*Task data*
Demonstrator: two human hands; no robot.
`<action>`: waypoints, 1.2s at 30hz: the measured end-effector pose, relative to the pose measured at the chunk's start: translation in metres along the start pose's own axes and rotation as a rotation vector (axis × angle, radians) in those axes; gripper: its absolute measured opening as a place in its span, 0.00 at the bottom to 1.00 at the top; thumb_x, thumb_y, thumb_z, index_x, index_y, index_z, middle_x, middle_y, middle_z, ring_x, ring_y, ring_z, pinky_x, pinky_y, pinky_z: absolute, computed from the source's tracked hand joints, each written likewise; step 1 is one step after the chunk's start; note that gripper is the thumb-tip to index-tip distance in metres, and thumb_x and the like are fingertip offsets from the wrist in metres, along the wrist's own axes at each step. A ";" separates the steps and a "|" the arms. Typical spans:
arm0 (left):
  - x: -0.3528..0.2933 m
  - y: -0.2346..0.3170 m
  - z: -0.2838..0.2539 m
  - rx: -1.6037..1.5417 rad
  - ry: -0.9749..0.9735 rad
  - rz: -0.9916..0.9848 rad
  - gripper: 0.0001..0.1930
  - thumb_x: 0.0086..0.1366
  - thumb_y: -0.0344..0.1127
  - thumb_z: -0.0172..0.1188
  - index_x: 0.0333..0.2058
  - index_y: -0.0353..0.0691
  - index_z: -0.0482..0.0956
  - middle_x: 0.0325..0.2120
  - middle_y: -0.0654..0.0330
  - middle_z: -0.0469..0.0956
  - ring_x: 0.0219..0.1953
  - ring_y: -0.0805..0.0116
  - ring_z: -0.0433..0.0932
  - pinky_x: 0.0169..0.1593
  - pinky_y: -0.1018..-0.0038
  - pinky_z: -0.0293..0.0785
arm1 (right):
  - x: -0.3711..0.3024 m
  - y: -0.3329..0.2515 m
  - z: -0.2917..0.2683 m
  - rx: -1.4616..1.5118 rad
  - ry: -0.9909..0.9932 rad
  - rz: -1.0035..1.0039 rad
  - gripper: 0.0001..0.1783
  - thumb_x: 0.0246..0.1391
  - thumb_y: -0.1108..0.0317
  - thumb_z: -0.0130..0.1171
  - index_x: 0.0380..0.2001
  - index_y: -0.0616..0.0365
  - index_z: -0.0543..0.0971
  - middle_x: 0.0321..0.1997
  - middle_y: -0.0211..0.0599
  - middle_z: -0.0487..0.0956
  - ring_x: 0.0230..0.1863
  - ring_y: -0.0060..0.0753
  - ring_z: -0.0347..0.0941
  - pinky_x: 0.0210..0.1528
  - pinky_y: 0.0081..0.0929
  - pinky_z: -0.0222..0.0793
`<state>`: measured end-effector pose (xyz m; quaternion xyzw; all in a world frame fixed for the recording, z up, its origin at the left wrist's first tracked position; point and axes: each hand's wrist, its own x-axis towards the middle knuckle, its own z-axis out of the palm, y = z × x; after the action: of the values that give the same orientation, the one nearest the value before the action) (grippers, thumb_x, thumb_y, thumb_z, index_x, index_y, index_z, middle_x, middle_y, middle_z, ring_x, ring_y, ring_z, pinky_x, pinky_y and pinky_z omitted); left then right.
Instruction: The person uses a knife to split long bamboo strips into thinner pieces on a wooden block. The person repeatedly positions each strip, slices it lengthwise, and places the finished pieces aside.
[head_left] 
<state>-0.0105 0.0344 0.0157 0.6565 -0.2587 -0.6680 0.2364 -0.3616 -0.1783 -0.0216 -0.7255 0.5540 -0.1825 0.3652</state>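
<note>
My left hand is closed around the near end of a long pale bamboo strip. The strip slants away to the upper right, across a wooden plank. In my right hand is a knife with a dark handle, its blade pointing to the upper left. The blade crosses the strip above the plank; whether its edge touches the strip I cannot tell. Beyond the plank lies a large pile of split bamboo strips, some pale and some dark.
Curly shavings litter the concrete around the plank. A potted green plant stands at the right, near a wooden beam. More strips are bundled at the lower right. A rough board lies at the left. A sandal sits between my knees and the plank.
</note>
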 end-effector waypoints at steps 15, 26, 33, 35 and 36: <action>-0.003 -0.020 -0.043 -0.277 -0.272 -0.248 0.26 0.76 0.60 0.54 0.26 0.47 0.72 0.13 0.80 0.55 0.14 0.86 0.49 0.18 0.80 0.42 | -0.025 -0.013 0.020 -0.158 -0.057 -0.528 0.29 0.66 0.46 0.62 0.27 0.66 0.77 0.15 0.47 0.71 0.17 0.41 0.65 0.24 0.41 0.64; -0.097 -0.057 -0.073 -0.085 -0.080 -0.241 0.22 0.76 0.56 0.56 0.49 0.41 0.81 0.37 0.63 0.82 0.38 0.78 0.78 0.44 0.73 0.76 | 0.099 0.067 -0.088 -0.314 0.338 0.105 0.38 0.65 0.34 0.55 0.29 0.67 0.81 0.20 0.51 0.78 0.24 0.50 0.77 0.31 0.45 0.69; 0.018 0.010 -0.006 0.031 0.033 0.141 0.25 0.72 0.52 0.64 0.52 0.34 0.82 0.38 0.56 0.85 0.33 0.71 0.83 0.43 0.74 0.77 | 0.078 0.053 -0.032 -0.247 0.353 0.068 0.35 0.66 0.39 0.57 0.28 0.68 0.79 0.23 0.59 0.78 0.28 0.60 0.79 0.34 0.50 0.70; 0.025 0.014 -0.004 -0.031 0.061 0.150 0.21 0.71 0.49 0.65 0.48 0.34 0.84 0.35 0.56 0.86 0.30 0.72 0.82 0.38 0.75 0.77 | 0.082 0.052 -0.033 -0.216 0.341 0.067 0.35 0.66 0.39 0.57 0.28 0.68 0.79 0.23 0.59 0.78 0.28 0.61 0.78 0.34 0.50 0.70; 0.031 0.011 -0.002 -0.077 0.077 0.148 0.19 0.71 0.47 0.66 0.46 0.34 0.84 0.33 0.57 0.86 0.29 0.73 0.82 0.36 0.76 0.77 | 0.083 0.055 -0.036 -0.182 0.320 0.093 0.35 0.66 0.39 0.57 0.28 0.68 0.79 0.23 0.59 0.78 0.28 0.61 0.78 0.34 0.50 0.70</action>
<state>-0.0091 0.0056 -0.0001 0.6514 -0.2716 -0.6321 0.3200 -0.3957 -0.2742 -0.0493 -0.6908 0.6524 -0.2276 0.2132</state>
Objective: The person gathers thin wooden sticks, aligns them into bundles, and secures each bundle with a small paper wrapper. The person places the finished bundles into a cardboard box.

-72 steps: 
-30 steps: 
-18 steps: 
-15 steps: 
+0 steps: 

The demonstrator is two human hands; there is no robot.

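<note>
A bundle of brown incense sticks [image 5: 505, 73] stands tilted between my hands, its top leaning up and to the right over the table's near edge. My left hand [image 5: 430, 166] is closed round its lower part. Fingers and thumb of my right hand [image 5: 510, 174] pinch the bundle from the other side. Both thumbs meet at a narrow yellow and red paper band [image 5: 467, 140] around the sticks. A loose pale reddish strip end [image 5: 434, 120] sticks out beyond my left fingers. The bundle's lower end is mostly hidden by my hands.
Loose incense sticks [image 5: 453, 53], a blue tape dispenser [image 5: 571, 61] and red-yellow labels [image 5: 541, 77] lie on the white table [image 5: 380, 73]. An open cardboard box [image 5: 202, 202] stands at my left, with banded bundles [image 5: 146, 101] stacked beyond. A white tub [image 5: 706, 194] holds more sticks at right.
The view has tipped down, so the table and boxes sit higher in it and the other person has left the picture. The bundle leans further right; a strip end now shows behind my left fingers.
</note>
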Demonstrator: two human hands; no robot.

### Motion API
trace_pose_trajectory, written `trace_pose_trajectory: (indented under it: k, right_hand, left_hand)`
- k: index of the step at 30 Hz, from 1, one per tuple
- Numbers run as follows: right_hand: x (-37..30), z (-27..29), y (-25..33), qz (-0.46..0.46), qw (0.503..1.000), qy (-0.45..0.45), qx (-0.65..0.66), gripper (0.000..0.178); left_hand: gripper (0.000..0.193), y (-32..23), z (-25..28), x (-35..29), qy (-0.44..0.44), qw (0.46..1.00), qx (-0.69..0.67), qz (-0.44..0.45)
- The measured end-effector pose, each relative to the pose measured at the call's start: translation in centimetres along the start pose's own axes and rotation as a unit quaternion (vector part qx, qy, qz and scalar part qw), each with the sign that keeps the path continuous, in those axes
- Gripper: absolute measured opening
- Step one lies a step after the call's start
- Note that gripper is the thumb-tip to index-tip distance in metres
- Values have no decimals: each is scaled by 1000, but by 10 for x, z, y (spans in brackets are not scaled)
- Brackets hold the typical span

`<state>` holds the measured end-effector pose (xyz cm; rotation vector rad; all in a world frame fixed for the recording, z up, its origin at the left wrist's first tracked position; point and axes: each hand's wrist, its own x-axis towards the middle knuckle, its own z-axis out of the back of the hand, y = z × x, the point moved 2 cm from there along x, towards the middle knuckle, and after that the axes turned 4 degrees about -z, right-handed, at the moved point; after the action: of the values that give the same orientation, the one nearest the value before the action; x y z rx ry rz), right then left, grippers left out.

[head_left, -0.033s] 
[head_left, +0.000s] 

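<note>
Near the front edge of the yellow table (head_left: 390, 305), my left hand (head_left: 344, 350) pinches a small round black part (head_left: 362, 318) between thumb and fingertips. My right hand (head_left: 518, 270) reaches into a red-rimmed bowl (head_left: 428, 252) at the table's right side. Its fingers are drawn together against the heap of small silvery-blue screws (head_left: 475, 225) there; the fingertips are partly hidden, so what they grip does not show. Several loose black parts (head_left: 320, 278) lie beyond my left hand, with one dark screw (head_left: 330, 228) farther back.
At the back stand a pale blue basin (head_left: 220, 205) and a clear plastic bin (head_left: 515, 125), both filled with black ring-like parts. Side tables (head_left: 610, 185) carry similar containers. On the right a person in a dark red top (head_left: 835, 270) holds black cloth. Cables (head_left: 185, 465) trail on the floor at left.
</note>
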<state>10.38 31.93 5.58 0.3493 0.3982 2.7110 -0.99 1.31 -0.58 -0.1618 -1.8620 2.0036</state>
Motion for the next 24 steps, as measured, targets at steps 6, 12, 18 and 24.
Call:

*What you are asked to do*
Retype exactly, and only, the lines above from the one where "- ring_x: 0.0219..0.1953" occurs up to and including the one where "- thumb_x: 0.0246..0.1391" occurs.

*Answer for this exercise*
  - ring_x: 0.0219..0.1953
  - ring_y: -0.0805..0.0116
  - ring_z: -0.0433..0.0932
  - pinky_x: 0.0169..0.1593
  - pinky_y: -0.1018..-0.0038
  - pinky_z: -0.0293..0.0785
arm1 (right):
  - x: -0.3711..0.3024 m
  - y: -0.3329..0.2515 m
  - z: -0.2917..0.2683 m
  - rx: -1.4616..1.5118 rad
  - ry: -0.9909..0.9932 rad
  - rz: -1.0035..1.0039 rad
  - gripper: 0.0001..0.1783
  - thumb_x: 0.0246..0.1391

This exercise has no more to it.